#### TO DO
Give back the entire listing below, unaltered.

#### PROVIDED MATERIAL

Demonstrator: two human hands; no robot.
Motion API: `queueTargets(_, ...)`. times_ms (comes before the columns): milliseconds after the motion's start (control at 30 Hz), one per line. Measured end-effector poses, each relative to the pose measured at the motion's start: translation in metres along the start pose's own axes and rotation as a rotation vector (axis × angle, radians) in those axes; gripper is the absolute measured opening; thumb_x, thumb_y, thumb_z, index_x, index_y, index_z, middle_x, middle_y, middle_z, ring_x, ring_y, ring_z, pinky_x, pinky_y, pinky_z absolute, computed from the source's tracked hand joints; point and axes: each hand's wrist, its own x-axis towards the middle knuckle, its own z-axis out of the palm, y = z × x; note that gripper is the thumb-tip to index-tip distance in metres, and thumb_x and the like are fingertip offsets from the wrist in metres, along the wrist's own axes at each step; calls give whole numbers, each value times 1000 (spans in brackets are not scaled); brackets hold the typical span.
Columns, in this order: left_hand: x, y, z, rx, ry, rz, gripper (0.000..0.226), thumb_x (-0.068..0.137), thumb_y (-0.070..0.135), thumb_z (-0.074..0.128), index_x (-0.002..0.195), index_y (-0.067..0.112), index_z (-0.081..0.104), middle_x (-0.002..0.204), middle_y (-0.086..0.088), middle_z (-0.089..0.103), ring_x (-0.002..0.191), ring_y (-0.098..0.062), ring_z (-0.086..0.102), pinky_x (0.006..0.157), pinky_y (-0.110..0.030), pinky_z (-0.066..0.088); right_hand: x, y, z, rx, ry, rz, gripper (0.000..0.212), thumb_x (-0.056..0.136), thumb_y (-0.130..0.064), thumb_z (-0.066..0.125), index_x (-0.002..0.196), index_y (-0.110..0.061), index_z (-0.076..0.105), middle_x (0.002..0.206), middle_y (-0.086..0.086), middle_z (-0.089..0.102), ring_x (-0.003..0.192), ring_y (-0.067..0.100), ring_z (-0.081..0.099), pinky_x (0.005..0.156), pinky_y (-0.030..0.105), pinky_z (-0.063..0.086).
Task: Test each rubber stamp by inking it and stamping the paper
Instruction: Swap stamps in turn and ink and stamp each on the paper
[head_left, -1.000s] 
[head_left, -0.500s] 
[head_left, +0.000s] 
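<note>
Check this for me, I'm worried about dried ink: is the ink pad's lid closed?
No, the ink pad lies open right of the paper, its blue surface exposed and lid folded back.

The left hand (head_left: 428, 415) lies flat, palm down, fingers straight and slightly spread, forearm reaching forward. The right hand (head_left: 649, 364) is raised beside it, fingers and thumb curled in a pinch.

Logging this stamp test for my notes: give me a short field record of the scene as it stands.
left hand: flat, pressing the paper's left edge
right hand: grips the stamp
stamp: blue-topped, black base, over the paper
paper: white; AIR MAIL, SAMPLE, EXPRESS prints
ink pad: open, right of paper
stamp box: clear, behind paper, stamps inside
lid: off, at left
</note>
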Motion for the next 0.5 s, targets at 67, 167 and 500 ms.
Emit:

#### WRITTEN ANSWER
Demonstrator: two human hands; no robot.
Motion API: `queueTargets(_, ...)`. times_ms (comes before the columns): milliseconds after the motion's start (control at 30 Hz), one per line. Measured end-effector poses, each relative to the pose measured at the motion's start: translation in metres along the start pose's own axes and rotation as a rotation vector (axis × angle, radians) in those axes; gripper is the absolute measured opening; thumb_x, thumb_y, thumb_z, index_x, index_y, index_z, middle_x, middle_y, middle_z, ring_x, ring_y, ring_z, pinky_x, pinky_y, pinky_z absolute, computed from the source's tracked hand joints; point and axes: each hand's wrist, its own x-axis towards the middle knuckle, its own z-axis out of the palm, y = z × x; note that gripper is the thumb-tip to index-tip distance in metres, and thumb_x and the like are fingertip offsets from the wrist in metres, along the wrist's own axes at each step; calls give whole numbers, each value times 1000 (spans in brackets are not scaled); brackets hold the typical span.
Columns, in this order: left_hand: x, y, z, rx, ry, rz, gripper (0.000..0.226), thumb_x (-0.068..0.137), thumb_y (-0.070..0.135), thumb_z (-0.074..0.128), index_x (-0.002..0.195), index_y (-0.067..0.112), index_z (-0.081..0.104), middle_x (-0.002..0.204), middle_y (-0.086..0.088), middle_z (-0.089..0.103), ring_x (-0.002..0.191), ring_y (-0.098..0.062), ring_z (-0.086..0.102), pinky_x (0.006..0.157), pinky_y (-0.110..0.030), pinky_z (-0.066..0.088); right_hand: x, y, z, rx, ry, rz, gripper (0.000..0.212), thumb_x (-0.056..0.136), thumb_y (-0.130..0.064), thumb_z (-0.066..0.125), index_x (-0.002..0.196), index_y (-0.110..0.061), index_z (-0.076..0.105), middle_x (0.002..0.206), middle_y (-0.086..0.086), middle_z (-0.089..0.102), ring_x (-0.003..0.192), ring_y (-0.067..0.100), ring_z (-0.081..0.099), pinky_x (0.005..0.156), pinky_y (-0.030..0.105), pinky_z (-0.063..0.086).
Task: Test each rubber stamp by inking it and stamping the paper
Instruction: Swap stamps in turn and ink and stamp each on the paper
[head_left, -1.000s] 
[head_left, -0.500s] 
[head_left, +0.000s] 
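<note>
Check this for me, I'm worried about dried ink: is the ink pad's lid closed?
No, the ink pad lies open right of the paper, its blue surface exposed and lid folded back.

The left hand (head_left: 428, 415) lies flat, palm down, fingers straight and slightly spread, forearm reaching forward. The right hand (head_left: 649, 364) is raised beside it, fingers and thumb curled in a pinch.

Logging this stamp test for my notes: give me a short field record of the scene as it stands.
left hand: flat, pressing the paper's left edge
right hand: grips the stamp
stamp: blue-topped, black base, over the paper
paper: white; AIR MAIL, SAMPLE, EXPRESS prints
ink pad: open, right of paper
stamp box: clear, behind paper, stamps inside
lid: off, at left
</note>
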Motion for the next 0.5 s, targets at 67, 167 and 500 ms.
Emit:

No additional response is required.